Lumiphore’s technology can be adapted for use in a wide variety of applications. The only modifications required are minor changes in the linker in order to optimize the labeling of a wide range of substrates.

Historically, diagnostic assays have relied on heterogeneous formats where at least one component is immobilized and analytical components are added in several stages with numerous washing steps integrated into the protocols. Often, these assays incorporate enzymatic tags such as horseradish peroxidase (HRP) or alkaline phosphatase (AP) that are able to detect molecules at reasonably low concentrations because of the amplification of the signal conferred by the enzyme’s action on a chemiluminescent or colorimetric substrate. Unfortunately, these enzymes are mostly limited to the study of single molecular interactions and are not easily adaptable to multiplexing applications where one might be evaluating the presence of several molecules or interactions simultaneously. Also, heterogeneous assay formats are inherently slow due to limiting rates of diffusion between solution and solid phases.

Luminescent lanthanide complexes are ideally suited for homogeneous assay formats which are preferred for High Throughput Screening (HTS) applications. The small size, multiplexing potential, gated detection and favorable energy transfer properties of lanthanide complexes offer a high level of flexibility in assay design. In addition, the option to accumulate signal through multiple reads amplifies the signal relative to the background, further enhancing the limits of detection.

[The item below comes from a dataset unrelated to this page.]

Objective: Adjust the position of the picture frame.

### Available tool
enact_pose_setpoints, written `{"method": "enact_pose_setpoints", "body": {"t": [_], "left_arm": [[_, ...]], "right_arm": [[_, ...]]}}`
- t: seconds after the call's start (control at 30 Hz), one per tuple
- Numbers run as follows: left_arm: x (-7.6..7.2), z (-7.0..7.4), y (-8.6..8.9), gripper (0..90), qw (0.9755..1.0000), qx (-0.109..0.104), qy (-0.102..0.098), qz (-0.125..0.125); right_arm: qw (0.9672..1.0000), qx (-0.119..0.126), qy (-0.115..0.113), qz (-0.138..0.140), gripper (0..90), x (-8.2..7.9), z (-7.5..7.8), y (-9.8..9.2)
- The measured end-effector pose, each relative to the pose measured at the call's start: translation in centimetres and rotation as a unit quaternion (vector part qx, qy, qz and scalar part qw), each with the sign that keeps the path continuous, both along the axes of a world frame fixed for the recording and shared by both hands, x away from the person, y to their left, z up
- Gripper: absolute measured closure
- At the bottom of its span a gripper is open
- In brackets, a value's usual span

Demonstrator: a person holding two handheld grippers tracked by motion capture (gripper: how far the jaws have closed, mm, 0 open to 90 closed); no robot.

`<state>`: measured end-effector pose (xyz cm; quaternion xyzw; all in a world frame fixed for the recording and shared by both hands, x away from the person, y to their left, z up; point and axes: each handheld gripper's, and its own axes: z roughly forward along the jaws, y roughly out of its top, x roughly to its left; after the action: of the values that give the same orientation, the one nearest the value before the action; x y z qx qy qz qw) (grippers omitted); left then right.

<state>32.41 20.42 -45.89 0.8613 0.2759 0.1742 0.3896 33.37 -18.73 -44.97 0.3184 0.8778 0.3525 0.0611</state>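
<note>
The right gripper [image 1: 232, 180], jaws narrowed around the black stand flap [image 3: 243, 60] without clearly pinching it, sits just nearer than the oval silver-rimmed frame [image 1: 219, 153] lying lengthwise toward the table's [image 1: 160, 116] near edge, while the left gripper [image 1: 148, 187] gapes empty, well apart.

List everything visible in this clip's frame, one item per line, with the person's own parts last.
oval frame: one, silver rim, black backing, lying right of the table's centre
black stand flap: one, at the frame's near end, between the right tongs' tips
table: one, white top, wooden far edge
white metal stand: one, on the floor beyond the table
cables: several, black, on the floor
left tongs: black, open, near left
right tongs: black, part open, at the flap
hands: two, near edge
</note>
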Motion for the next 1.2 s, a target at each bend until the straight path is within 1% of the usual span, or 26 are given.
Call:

Fluorescence resonance energy transfer (FRET) between lanthanide donors and organic acceptors has been well studied. The degree of energy transfer between a donor and acceptor can be monitored by exciting the donor and observing emission of the acceptor. The extent of energy transfer (brightness of acceptor) correlates with the relative distance between the donor and acceptor.

A simple FRET experiment schematic is displayed in the figure below. The binding of two different antibodies to a molecule possessing complementary antigens in close proximity can be evaluated by monitoring only the acceptor fluorescence. The transfer only works when the donor and acceptor are in close proximity, so the acceptor emission serves as a measure of the interaction under investigation. If the haptens are monovalent, only the binding event involving the lanthanide is detectable unless the organic acceptor is separately excited. Even then, the lifetime of the acceptor’s fluorescence is short preventing the use of time gated detection and reducing sensitivity.

Appropriately positioning donors and acceptors on two potentially interacting molecules yields information about binding and offers numerous advantages over single label fluorescence assays. No wash steps are required and the long-lived fluorescence of the lanthanide is transferred from the donor to the acceptor eliminating background fluorescence.

Lumiphore’s luminescent reagents offer greatly increased sensitivity and specificity in the biological assay market.